Data records
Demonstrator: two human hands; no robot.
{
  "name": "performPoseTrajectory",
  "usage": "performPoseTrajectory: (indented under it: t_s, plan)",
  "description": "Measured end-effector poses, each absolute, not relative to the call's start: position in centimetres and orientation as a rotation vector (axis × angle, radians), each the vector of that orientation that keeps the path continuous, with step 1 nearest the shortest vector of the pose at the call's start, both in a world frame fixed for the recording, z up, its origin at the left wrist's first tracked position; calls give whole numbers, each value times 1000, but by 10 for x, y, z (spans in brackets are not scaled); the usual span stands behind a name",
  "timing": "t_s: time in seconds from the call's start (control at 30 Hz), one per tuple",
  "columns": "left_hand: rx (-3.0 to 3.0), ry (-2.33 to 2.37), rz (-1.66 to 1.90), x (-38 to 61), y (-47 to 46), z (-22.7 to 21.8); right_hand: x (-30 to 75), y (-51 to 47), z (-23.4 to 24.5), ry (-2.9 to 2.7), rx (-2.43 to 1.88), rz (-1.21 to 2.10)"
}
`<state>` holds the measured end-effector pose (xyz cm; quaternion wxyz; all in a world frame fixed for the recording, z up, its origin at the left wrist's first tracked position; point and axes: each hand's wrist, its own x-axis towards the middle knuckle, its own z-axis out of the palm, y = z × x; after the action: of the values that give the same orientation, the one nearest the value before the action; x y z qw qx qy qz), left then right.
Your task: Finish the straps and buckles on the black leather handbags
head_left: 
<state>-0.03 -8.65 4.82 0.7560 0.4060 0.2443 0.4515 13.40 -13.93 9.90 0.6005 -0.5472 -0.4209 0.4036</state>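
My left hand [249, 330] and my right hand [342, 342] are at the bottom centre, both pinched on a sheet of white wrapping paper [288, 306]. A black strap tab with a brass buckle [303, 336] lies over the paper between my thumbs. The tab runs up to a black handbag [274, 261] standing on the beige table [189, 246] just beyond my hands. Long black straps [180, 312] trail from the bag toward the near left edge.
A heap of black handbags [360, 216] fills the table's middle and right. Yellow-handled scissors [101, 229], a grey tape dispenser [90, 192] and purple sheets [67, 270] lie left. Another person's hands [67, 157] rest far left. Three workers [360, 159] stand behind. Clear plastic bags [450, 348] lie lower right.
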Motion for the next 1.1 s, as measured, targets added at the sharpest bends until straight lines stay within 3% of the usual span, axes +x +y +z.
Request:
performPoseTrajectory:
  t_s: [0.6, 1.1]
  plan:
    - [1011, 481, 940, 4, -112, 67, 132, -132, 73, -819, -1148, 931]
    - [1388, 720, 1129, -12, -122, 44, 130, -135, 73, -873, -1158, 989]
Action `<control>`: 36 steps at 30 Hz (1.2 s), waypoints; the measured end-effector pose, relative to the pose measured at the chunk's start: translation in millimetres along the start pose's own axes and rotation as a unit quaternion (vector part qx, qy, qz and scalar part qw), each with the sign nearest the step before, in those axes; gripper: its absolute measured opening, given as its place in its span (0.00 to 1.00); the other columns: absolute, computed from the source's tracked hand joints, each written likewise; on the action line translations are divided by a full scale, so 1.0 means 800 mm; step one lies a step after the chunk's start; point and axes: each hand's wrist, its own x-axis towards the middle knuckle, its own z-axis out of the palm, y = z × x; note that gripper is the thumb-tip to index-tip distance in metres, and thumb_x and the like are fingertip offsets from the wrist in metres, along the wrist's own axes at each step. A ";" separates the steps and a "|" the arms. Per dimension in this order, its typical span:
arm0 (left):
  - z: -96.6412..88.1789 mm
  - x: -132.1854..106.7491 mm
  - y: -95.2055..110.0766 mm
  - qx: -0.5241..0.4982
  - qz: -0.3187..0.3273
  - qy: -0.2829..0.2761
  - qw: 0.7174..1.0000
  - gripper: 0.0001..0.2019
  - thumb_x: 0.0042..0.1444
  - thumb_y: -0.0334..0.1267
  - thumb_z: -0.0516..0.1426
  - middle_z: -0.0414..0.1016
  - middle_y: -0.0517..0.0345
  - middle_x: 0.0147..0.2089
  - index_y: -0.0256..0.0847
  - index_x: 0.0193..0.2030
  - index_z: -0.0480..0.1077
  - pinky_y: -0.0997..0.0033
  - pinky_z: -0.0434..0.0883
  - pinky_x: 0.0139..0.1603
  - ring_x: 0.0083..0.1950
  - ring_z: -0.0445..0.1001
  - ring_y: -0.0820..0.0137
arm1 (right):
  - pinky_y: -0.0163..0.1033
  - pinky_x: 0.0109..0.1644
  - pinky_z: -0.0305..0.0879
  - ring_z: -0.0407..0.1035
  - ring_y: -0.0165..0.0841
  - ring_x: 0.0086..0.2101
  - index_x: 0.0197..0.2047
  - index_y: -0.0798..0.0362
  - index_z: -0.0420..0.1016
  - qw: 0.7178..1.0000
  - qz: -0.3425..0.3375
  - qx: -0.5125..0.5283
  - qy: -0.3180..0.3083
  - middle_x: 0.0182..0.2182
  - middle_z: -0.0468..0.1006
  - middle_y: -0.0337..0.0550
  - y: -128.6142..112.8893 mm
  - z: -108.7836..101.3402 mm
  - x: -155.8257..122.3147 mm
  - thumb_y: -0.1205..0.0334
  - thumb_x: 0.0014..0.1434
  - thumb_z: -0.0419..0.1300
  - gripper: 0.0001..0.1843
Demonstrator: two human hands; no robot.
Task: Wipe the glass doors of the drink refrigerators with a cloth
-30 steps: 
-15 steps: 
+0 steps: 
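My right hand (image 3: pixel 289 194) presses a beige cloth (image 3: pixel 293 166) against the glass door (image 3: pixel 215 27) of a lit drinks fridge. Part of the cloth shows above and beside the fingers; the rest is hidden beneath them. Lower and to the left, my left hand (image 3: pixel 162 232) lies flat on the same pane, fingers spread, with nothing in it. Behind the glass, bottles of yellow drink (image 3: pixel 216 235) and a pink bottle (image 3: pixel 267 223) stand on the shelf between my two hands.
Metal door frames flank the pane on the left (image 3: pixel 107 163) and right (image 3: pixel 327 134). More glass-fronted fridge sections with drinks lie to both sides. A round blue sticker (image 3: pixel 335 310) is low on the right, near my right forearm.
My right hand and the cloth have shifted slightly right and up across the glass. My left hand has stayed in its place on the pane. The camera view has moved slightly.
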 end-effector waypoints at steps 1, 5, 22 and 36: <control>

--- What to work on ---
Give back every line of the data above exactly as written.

--- Response area ---
Demonstrator: two human hands; no robot.
{
  "name": "performPoseTrajectory",
  "usage": "performPoseTrajectory: (indented under it: t_s, plan)",
  "description": "Measured end-effector poses, each absolute, not relative to the call's start: position in centimetres and orientation as a rotation vector (axis × angle, radians), each the vector of that orientation that keeps the path continuous, with step 1 nearest the shortest vector of the pose at the call's start, both in a world frame fixed for the recording, z up, its origin at the left wrist's first tracked position; calls give whole numbers, each value times 1000, but by 10 for x, y, z (spans in brackets are not scaled); the usual span stands behind a name",
  "timing": "t_s: time in seconds from the call's start (control at 30 Hz), one per tuple",
  "columns": "left_hand: rx (-3.0 to 3.0), ry (-2.33 to 2.37), rz (-1.66 to 1.90), x (-38 to 61), y (-47 to 46), z (-22.7 to 21.8); right_hand: x (-30 to 75), y (-51 to 47), z (-23.4 to 24.5), ry (-2.9 to 2.7), rx (-2.43 to 1.88), rz (-1.21 to 2.10)"
}
`<state>` holds the measured end-effector pose (xyz cm; quaternion wxyz; all in a world frame fixed for the recording, z up, its origin at the left wrist's first tracked position; point and axes: each hand's wrist, its own x-axis towards the middle knuckle, its own z-axis out of the palm, y = z × x; after the action: of the values that give the same orientation, the one nearest the value before the action; x y z qw qx qy qz), left then right.
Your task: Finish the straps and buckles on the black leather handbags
head_left: 
<state>-0.03 -8.65 4.82 0.7560 0.4060 0.2443 0.4515 13.40 -13.93 9.90 0.6005 -0.5472 -0.4209 0.4036</state>
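My left hand [249, 330] and my right hand [342, 342] are at the bottom centre, both pinched on a sheet of white wrapping paper [288, 306]. A black strap tab with a brass buckle [303, 336] lies over the paper between my thumbs. The tab runs up to a black handbag [274, 261] standing on the beige table [189, 246] just beyond my hands. Long black straps [180, 312] trail from the bag toward the near left edge.
A heap of black handbags [360, 216] fills the table's middle and right. Yellow-handled scissors [101, 229], a grey tape dispenser [90, 192] and purple sheets [67, 270] lie left. Another person's hands [67, 157] rest far left. Three workers [360, 159] stand behind. Clear plastic bags [450, 348] lie lower right.
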Motion for the next 1.1 s, as measured, targets added at the sharpest bends until straight lines stay within 3% of the usual span, axes +x +y +z.
Request:
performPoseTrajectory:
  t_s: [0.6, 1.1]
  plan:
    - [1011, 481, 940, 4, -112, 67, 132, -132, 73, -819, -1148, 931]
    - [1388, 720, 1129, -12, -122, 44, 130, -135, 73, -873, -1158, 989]
Action `<control>`: 36 steps at 30 Hz (1.2 s), waypoints; the measured end-effector pose, relative to the pose measured at the chunk's start: translation in millimetres along the start pose's own axes and rotation as a unit quaternion (vector part qx, qy, qz and scalar part qw), each with the sign nearest the step before, in those axes; gripper: its absolute measured opening, given as its place in its span (0.00 to 1.00); the other columns: absolute, computed from the source's tracked hand joints, each written likewise; on the action line translations are divided by a full scale, so 1.0 means 800 mm; step one lies a step after the chunk's start; point and axes: each hand's wrist, its own x-axis towards the middle knuckle, its own z-axis out of the palm, y = z × x; note that gripper is the thumb-tip to index-tip distance in metres, and thumb_x and the like are fingertip offsets from the wrist in metres, along the wrist's own axes at each step. A ";" separates the steps and a "|" the arms. Per dimension in this order, its typical span:
arm0 (left):
  - z: -96.6412..88.1789 mm
  - x: -132.1854..106.7491 mm
  - y: -95.2055..110.0766 mm
  - qx: -0.5241..0.4982
  - qz: -0.3187..0.3273
  - qy: -0.2829..0.2761
  - qw: 0.7174..1.0000
  - gripper: 0.0001..0.2019
  - thumb_x: 0.0042..0.1444
  - thumb_y: -0.0334..0.1267
  - thumb_z: -0.0516..0.1426
  - middle_z: -0.0414..0.1016
  - middle_y: -0.0517..0.0345
  - middle_x: 0.0147..0.2089
  - index_y: -0.0256..0.0847
  - index_x: 0.0193..0.2030
  - index_z: -0.0480..0.1077
  - pinky_y: -0.0997..0.0033
  - pinky_z: -0.0434..0.0883
  - pinky_x: 0.0139..0.1603
  - ring_x: 0.0083..0.1950
  - ring_z: -0.0445..0.1001
  - ring_y: -0.0820..0.0137
arm1 (right):
  - pinky_y: -0.0163..0.1033
  - pinky_x: 0.0109..0.1644
  - pinky_z: -0.0305..0.0879
  - ring_z: -0.0407..0.1035
  - ring_y: -0.0165..0.0841
  - ring_x: 0.0086..0.2101
  - index_x: 0.0197..0.2047
  - index_y: -0.0798..0.0362
  - index_z: -0.0420..0.1016
  - qw: 0.7178..1.0000
  - qz: -0.3425..0.3375
  - qx: -0.5125..0.5283
  - qy: -0.3180..0.3083
  - middle_x: 0.0182..0.2182
  - middle_z: -0.0468..0.1006
  - middle_y: -0.0337..0.0550
  - y: -128.6142..112.8893 mm
  - z: -108.7836..101.3402 mm
  - x: -155.8257..122.3147 mm
  - thumb_y: -0.1205..0.0334
  - thumb_x: 0.0014..0.1434
  - thumb_z: -0.0419..0.1300
  - gripper: 0.0001..0.1843
Demonstrator: two human hands; no robot.
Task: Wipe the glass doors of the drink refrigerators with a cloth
-30 steps: 
-15 steps: 
+0 steps: 
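My right hand (image 3: pixel 289 194) presses a beige cloth (image 3: pixel 293 166) against the glass door (image 3: pixel 215 27) of a lit drinks fridge. Part of the cloth shows above and beside the fingers; the rest is hidden beneath them. Lower and to the left, my left hand (image 3: pixel 162 232) lies flat on the same pane, fingers spread, with nothing in it. Behind the glass, bottles of yellow drink (image 3: pixel 216 235) and a pink bottle (image 3: pixel 267 223) stand on the shelf between my two hands.
Metal door frames flank the pane on the left (image 3: pixel 107 163) and right (image 3: pixel 327 134). More glass-fronted fridge sections with drinks lie to both sides. A round blue sticker (image 3: pixel 335 310) is low on the right, near my right forearm.
My right hand and the cloth have shifted slightly right and up across the glass. My left hand has stayed in its place on the pane. The camera view has moved slightly.
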 end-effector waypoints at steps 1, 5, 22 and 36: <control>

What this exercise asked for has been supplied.